__EXTRACTED MATERIAL__:
###

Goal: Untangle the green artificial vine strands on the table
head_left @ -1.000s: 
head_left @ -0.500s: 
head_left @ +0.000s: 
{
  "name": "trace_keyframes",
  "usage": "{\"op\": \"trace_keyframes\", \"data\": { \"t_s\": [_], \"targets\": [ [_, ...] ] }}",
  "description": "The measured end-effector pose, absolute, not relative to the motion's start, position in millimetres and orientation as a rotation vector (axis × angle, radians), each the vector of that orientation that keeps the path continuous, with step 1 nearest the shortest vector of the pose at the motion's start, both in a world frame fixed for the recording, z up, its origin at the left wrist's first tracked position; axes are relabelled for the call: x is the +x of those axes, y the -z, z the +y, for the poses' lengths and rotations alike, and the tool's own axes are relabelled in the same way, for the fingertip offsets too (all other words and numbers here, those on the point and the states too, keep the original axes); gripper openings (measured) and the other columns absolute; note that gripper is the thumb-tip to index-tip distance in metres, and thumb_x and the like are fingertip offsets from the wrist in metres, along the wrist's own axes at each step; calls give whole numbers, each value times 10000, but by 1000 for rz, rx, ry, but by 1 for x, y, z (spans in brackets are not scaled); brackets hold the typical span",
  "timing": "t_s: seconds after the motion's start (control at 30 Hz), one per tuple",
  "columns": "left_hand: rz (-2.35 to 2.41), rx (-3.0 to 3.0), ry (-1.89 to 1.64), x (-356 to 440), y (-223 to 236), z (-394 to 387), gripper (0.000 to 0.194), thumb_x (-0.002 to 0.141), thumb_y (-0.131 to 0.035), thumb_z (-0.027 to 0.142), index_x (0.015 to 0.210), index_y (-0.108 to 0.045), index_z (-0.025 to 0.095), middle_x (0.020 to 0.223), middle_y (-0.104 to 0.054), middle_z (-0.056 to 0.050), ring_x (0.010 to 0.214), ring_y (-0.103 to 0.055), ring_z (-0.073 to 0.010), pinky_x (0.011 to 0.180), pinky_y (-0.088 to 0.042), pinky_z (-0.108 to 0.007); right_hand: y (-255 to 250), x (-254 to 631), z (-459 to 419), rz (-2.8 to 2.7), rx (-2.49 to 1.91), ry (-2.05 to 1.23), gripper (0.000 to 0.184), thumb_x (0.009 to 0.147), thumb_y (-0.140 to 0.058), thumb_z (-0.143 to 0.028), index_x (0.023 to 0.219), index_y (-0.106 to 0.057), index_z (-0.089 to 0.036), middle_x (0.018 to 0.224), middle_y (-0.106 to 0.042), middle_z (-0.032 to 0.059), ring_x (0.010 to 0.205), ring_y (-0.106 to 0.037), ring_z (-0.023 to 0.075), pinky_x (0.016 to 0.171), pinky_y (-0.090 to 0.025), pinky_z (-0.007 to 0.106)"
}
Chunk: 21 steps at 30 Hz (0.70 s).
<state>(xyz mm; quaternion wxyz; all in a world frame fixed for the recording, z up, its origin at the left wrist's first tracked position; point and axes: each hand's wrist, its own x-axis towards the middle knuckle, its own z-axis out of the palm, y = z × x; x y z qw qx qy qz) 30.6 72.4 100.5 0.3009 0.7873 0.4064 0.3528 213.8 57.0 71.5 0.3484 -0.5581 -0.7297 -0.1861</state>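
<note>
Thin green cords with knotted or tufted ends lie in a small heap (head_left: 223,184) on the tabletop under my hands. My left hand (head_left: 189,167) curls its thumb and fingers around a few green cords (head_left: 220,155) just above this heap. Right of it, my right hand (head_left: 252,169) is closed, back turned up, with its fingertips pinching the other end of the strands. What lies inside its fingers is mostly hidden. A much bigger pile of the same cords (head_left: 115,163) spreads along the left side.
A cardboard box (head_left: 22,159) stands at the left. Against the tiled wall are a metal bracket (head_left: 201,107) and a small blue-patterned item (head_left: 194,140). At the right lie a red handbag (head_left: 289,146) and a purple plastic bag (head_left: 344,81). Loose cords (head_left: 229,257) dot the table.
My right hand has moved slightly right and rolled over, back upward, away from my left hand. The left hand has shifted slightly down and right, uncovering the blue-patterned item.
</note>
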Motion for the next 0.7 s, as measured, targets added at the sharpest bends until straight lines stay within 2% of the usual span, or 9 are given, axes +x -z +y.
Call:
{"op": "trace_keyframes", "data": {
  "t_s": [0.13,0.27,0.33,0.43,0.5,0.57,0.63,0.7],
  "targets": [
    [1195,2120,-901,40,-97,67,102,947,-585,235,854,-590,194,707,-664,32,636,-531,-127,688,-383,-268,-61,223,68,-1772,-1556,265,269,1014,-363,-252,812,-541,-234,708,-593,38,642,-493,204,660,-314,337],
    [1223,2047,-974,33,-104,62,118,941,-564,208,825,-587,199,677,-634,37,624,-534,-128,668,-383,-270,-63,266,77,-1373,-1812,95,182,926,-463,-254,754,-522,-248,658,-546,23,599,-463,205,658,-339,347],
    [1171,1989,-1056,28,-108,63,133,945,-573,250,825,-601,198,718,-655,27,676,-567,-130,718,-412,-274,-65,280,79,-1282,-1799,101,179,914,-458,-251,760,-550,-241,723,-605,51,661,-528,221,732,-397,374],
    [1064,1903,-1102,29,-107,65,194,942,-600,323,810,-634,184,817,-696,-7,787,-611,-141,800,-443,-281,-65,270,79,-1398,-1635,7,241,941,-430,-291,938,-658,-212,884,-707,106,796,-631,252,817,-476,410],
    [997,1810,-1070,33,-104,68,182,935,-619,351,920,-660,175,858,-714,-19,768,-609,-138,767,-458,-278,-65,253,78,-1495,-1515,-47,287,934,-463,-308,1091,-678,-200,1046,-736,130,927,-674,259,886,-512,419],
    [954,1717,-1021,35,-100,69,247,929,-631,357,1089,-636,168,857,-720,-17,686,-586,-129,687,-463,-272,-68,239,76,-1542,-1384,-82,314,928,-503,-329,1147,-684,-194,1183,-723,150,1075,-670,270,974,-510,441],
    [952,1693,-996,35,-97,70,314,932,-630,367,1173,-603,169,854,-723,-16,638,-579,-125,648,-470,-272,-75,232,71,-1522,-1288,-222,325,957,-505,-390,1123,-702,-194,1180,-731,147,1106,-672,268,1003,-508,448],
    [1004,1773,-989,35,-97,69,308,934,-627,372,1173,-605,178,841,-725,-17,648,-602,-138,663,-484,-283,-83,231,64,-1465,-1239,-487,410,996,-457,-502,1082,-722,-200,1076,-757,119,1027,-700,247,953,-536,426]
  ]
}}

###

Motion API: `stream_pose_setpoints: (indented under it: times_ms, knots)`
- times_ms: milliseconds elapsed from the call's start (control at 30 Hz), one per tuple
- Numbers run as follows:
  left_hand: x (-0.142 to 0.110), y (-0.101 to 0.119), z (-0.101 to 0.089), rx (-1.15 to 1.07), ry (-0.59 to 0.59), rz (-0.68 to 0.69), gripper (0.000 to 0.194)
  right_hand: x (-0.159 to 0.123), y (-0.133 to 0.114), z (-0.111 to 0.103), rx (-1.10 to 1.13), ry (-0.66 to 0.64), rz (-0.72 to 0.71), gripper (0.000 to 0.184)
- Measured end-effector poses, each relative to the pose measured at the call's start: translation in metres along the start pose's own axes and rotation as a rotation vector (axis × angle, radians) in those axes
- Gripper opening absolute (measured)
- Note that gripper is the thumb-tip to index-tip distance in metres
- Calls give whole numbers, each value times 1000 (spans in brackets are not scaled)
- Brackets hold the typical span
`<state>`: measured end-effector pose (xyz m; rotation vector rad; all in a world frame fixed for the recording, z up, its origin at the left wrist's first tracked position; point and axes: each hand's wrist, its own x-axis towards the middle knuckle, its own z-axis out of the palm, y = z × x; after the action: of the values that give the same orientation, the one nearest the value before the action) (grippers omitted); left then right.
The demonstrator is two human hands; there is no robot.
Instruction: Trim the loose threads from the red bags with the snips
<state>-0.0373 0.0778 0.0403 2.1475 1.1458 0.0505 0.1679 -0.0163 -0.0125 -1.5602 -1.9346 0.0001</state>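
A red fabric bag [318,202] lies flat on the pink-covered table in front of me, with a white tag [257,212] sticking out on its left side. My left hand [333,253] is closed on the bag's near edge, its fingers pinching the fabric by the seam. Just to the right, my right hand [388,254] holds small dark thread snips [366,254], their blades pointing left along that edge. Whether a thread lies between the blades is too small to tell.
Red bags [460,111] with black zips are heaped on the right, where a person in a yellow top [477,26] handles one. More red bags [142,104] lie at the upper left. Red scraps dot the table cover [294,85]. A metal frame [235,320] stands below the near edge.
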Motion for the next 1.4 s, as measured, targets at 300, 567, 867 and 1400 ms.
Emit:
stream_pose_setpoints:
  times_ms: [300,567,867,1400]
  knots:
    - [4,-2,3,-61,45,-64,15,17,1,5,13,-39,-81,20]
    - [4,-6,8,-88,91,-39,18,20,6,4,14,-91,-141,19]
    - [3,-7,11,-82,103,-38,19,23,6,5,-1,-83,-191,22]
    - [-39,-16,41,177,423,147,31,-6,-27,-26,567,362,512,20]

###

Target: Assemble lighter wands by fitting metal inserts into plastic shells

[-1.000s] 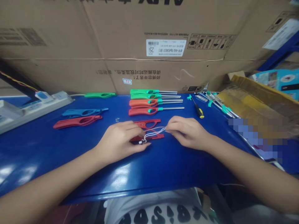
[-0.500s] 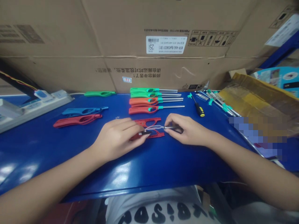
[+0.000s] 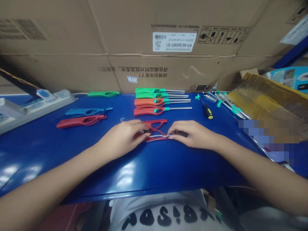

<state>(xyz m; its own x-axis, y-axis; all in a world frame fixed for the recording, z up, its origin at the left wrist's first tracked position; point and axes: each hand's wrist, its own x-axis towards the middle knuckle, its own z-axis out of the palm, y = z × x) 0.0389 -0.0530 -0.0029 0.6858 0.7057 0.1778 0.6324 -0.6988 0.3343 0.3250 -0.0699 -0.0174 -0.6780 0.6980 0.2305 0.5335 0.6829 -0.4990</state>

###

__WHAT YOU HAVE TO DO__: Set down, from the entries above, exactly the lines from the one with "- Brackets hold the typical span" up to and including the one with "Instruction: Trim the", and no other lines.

__EXPECTED OUTPUT__:
- Brackets hold the typical span
`<state>`: measured end-effector pose (xyz m; rotation vector rad; all in a world frame fixed for the recording, z up, its origin at the left wrist's first tracked position; point and axes: each hand's wrist, its own x-axis towards the middle knuckle, its own z-axis out of the palm, y = z × x; after the action: of the values that give the same orientation, the one nearest the value before the action) (grippers omitted); left then right.
The demonstrator is two human hands; there is no robot.
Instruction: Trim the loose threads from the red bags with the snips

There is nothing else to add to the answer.